Il passaggio dal microcredito sociale a quello d’impresa sembra una conseguenza logica. Ma non è così. «Abbiamo fatto un tentativo di accompagnare un gruppo di donne per la costituzione di una cooperativa di sartoria e cucito. Tuttavia, la difficoltà di relazione all’interno del gruppo, dovuta alla distanza culturale tra donne di nazionalità ed etnie diverse, lo scarso interesse verso l’autoimprenditorialita’ e soprattutto il loro impellente bisogno di danaro, non hanno consentito il raggiungimento dei risultati sperati».
Nuove idee all’orizzonte
Dieci anni di esperienza, dunque, che tuttavia non esime le responsabili da una fase di bilancio e riflessione, alla luce delle attuali condizioni economiche e sociali che portano i poveri e disagiati ad un processo involutivo anziché evolutivo: «Nei primi otto anni, fino al 2014 – riferisce Melograno – sono stati recuperati tutti i prestiti tramite le richiedenti. Soltanto nel 2015 siamo dovute intervenire come garanti per l’estinzione di parte di un prestito di una donna che è stata costretta a lasciare l’Italia per motivi economici. Tuttavia, dobbiamo constatare che il panorama attuale è sicuramente sempre più difficile per queste donne e che stanno aumentando i prestiti in difficoltà».

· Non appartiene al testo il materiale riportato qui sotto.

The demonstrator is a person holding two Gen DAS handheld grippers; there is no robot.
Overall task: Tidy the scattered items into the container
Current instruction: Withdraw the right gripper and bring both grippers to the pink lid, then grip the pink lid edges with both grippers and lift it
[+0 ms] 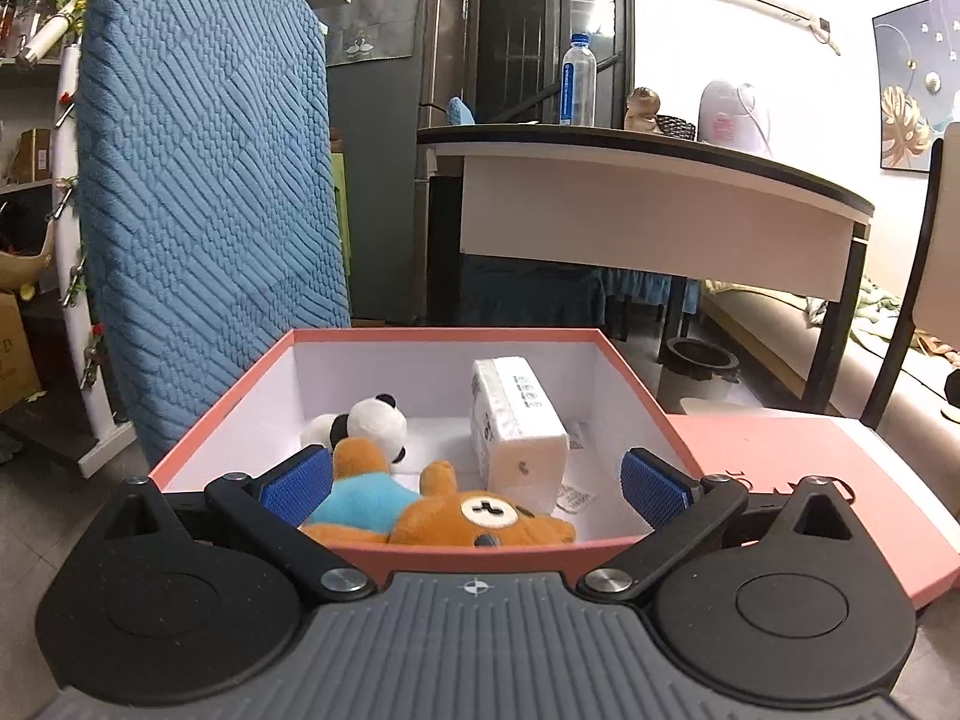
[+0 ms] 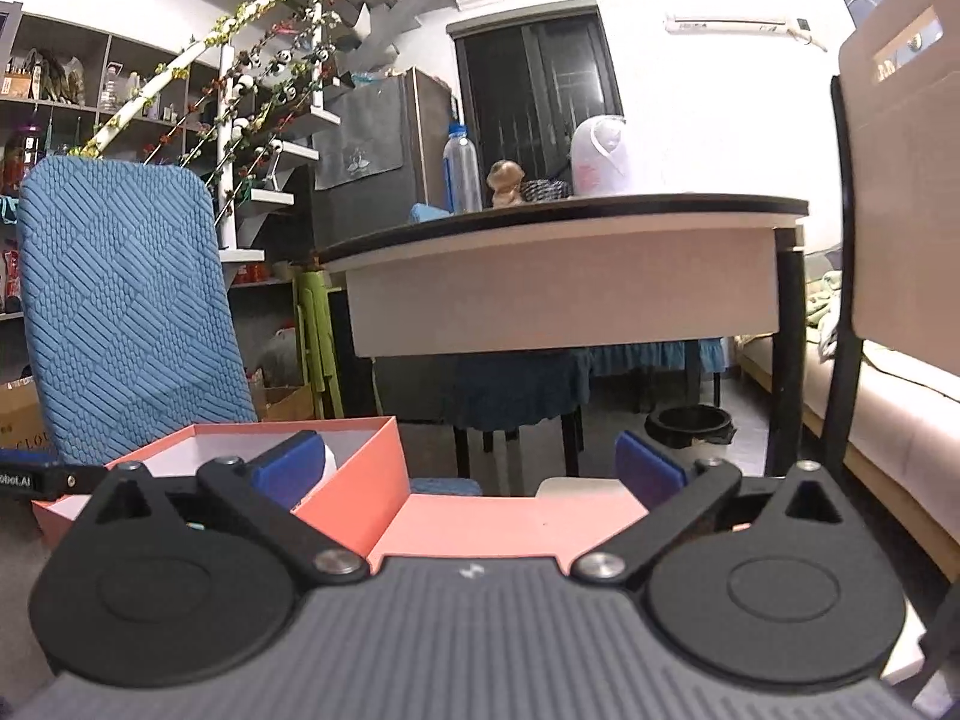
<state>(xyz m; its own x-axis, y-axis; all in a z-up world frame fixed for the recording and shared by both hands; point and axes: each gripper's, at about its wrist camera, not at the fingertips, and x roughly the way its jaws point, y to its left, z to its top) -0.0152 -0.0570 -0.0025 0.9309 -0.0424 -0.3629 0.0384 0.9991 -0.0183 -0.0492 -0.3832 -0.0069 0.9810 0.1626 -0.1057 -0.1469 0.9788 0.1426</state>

«Ci abbiamo creduto molto nel progetto di microcredito donna e in questi dieci anni è stata una bella opportunità per tante donne – dice Cinzia Melograno – Nonostante ciò, siamo consapevoli che il progetto, così conformato, sarà utile a meno donne alla luce di questa situazione economica che spesso le schiaccia esclusivamente su bisogni di sopravvivenza. Speravamo che queste persone si rafforzassero e che il finanziamento fosse occasione di cambiamento, ma dobbiamo constatare che questo è sempre più difficile. Talvolta, di fronte alla frustrazione per la difficoltà di rientro del prestito, anziché accogliere la nostra proposta di dialogo, scappano, si sottraggono alla relazione, rendendo altresì più difficile sanare i casi in cui non riescono a far fronte al prestito. Quello che continua ad essere importante per noi è aiutare le donne nel loro progetto di autonomia e autoaffermazione. Continuiamo a immaginare strade da sperimentare con un occhio attento ai problemi odierni ma con l’altro verso un futuro diverso, migliore per tutte, e tutto da inventare».